Prep Time: | 20 mins |
Cook Time: | 25 mins |
Additional Time: | 16 hrs |
Total Time: | 16 hrs 45 mins |
Servings: | 4 |
Ingredients
- ½ cup soy sauce
- ⅓ cup vegetable oil
- ¼ cup lemon juice
- 1 clove garlic, minced
- 1 tablespoon prepared mustard
- 1 tablespoon Worcestershire sauce
- 1 ½ teaspoons salt
- 1 teaspoon coarsely cracked black pepper
- 1 ½ pounds lean beef, cut into 1-inch cubes
- 16 mushroom caps
- 8 metal skewers, or as needed
- 2 green bell peppers, cut into chunks
- 1 red bell pepper, cut into chunks
- 1 large onion, cut into large squares
Instructions
- Whisk soy sauce, vegetable oil, lemon juice, garlic, mustard, Worcestershire sauce, salt, and black pepper together in a bowl; pour into a resealable plastic bag. Add beef cubes and squeeze out excess air; seal the bag. Marinate in the refrigerator 8 hours or overnight.
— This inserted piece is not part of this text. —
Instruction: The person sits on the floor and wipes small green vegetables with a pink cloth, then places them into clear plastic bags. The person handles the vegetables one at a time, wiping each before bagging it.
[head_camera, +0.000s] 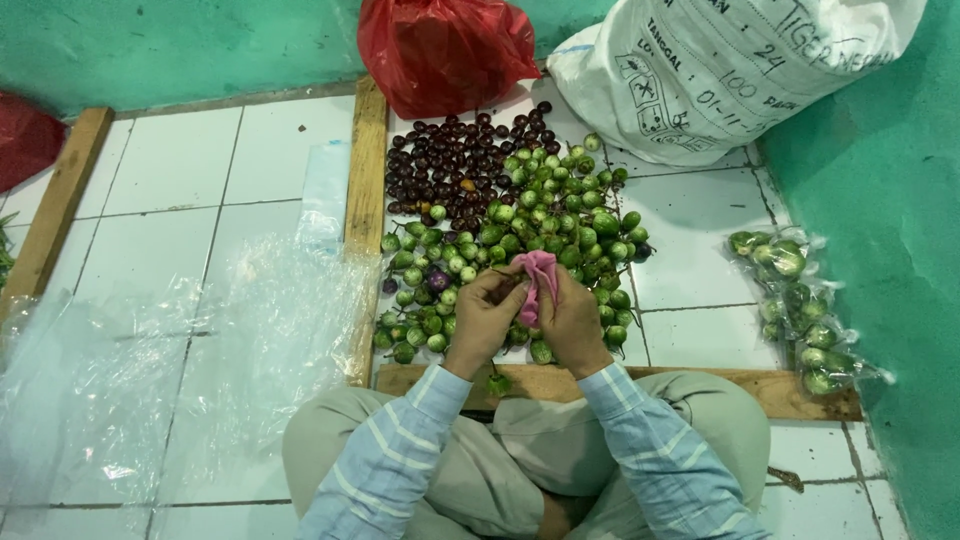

- Add mushrooms to the bag; squeeze out excess air and reseal the bag. Marinate in the refrigerator another 8 hours.
- Preheat an outdoor grill for high heat and lightly oil the grate.
- Remove beef and mushrooms from the marinade, shaking off any excess liquid. Pour the marinade into a small saucepan and bring to a boil over high heat. Reduce heat to medium-low and simmer for 10 minutes; set aside for basting.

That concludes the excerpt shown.